Moving on to my favourite Robert Carrier, who includes it in his Great Dishes of the World and has a mini essay before his pretty simple recipes.
"So much has been said as well as written about the omelette's capricious nature that otherwise daring cook often refuse to attempt it. In actual fact, most of omelette-making is easier to do than to explain.
Omelettes can be infinitely varied in flavour, for no other dish so lends itself to the inventiveness of the cook. And once you learn to make a basic omelette, its countless variations - paysanne, provençale, parisienne, Parmentier, caviare, fines herbes - become child's play. An omelette is perfectly easy to make and yet so easy to spoil. One false move and the dish is ruined. You might as well throw it away It takes talent to make it right and you must be on the job every moment it is in preparation, for speed and efficiency count above all. Every omelette must be made to measure - let your guests wait for the omelette, never let the omelette wait for the guests."
Robert Carrier
All of which is a bit daunting, which is not like Robert Carrier - though the following recipe doesn't sound too hard.
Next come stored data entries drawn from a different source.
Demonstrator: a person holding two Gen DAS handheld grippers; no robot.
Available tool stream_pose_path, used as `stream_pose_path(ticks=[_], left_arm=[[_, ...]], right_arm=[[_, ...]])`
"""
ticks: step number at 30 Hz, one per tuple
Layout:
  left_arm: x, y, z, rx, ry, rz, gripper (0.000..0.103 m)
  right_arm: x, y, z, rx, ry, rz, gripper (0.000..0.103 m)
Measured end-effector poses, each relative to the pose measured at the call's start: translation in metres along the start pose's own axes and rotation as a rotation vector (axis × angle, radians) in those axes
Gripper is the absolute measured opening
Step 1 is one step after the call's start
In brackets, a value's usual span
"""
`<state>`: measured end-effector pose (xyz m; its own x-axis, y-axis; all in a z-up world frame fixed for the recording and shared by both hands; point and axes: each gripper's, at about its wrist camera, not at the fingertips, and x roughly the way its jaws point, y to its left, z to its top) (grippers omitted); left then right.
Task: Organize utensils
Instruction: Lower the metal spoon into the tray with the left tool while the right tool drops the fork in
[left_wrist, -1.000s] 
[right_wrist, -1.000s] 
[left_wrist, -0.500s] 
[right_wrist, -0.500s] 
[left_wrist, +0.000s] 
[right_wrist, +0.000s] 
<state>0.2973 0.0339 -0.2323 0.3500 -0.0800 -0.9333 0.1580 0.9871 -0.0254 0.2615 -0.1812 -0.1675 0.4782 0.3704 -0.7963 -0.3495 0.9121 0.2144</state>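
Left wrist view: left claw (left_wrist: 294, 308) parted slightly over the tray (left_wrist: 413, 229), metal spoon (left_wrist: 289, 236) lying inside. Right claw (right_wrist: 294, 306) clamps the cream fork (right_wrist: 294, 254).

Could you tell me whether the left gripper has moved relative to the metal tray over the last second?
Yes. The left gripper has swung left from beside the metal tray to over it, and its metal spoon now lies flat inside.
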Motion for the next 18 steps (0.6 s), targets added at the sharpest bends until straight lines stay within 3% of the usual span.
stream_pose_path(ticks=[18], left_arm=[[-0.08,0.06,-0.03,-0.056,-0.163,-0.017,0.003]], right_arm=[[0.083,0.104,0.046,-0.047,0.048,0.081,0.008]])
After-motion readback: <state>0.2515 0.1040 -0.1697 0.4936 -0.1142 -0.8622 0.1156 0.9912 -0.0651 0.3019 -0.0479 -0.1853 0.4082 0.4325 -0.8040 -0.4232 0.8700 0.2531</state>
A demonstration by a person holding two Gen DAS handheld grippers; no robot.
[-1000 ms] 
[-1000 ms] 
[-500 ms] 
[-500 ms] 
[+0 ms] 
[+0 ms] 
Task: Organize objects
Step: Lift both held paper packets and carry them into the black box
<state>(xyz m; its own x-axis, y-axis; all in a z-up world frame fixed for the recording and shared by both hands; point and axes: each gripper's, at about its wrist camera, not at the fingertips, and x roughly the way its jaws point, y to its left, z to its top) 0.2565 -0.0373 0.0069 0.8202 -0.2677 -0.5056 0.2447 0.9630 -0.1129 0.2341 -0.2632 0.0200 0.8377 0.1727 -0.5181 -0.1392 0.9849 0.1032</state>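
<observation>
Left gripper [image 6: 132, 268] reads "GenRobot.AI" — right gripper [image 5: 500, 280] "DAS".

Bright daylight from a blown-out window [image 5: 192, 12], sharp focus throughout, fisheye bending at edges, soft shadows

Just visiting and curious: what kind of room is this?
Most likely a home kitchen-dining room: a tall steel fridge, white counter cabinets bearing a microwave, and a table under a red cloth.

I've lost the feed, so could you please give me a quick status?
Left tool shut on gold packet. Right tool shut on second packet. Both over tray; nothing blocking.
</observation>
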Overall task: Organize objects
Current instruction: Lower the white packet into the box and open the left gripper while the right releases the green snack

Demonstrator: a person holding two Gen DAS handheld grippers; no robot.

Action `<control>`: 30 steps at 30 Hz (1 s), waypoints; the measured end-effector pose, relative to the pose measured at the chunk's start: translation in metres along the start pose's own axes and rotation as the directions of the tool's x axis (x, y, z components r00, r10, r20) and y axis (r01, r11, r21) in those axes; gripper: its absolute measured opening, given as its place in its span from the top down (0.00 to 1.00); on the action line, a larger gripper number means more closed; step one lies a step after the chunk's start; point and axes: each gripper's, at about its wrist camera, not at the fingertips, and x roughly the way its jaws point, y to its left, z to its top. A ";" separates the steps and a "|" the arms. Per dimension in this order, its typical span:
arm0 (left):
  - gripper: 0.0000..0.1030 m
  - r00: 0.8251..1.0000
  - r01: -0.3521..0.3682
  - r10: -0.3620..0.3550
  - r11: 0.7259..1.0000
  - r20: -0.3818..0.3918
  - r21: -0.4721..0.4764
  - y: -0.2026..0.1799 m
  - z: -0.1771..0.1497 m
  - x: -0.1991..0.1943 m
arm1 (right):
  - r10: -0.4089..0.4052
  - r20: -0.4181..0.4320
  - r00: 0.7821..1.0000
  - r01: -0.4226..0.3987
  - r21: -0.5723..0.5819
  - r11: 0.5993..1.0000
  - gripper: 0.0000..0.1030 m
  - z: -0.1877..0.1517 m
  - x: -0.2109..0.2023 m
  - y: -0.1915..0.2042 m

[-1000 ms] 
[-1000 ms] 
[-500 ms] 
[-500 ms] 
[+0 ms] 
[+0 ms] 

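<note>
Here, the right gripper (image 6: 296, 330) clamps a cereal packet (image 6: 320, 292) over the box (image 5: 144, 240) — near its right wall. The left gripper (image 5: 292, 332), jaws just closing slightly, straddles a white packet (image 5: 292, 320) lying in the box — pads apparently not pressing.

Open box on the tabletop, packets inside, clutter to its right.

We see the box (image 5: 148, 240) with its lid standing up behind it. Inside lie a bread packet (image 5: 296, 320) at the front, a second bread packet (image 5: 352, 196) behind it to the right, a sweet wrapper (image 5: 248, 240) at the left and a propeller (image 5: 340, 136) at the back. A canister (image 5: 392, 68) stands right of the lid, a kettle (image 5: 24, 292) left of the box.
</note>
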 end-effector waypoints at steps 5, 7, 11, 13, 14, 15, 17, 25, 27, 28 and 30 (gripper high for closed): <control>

And the lovely Delia just wants to teach you how to do it - and she has a video on her website and a recipe that will show you how
"If I can teach you how to master the 'well-made, expeditiously served omelette' then I will have served you well, because you'll never be short of one of life's simplest, quickest and most pleasant dishes."
Delia Smith
And of course, with something like this I just could not go past Felicity Cloake who assesses a few of the basic techniques in her article on how to make the perfect omelette.
"There is something magical about a good omelette – the way a couple of eggs and a pinch of salt can, in less than a minute, achieve such greatness. Light, yet rich in flavour, swift, but satisfying, the omelette is the ultimate frugal supper."
"It is vitally important to match omelette to the size of your pan: if the pan is too big, the omelette will cook too quickly, too small, and it will be tough on the outside while still excessively runny within."
"Omelette cooks divide into two broad camps: those who hold that spatulas are for amateurs, and those of us who live in the real world." Felicity Cloake
Another thing that the various cooks disagree on is whether to add water or cream to your eggs. Overall I think the general consensus was no, but it does seem to add fluffiness and height.
"One teaspoon of cold water per large egg will make a difference in the fluffiness of the omelette. Though it would seem that the addition of water would dilute the egg mixture, what happens with much of the water is that it becomes steam upon hitting the pan. This steam rises through the omelette and acts as a leavening agent of sorts, thus making the omelette fluffier." Steven Shaw
And of course there is argument over the eggs themselves, with most going for free-range, organic and fresh - although, as one of my 'authorities' (I can't remember who) said, this was 'if you can afford it'. So I'm not alone in thinking that only the wealthier amongst us can afford to be really, really healthy and pure.
"eggs are one of the few ingredients where the organic version (for, no doubt, complex reasons of feed, breeding and husbandry) tastes demonstrably better than non-organic." Tony Naylor
I believe making an omelette (or scrambled eggs) is a much used test for chefs applying for jobs.
Anyway I am not aiming for the heights of Madame Poulard tonight - just a decent frittata kind of thing. And there will be a glass of wine.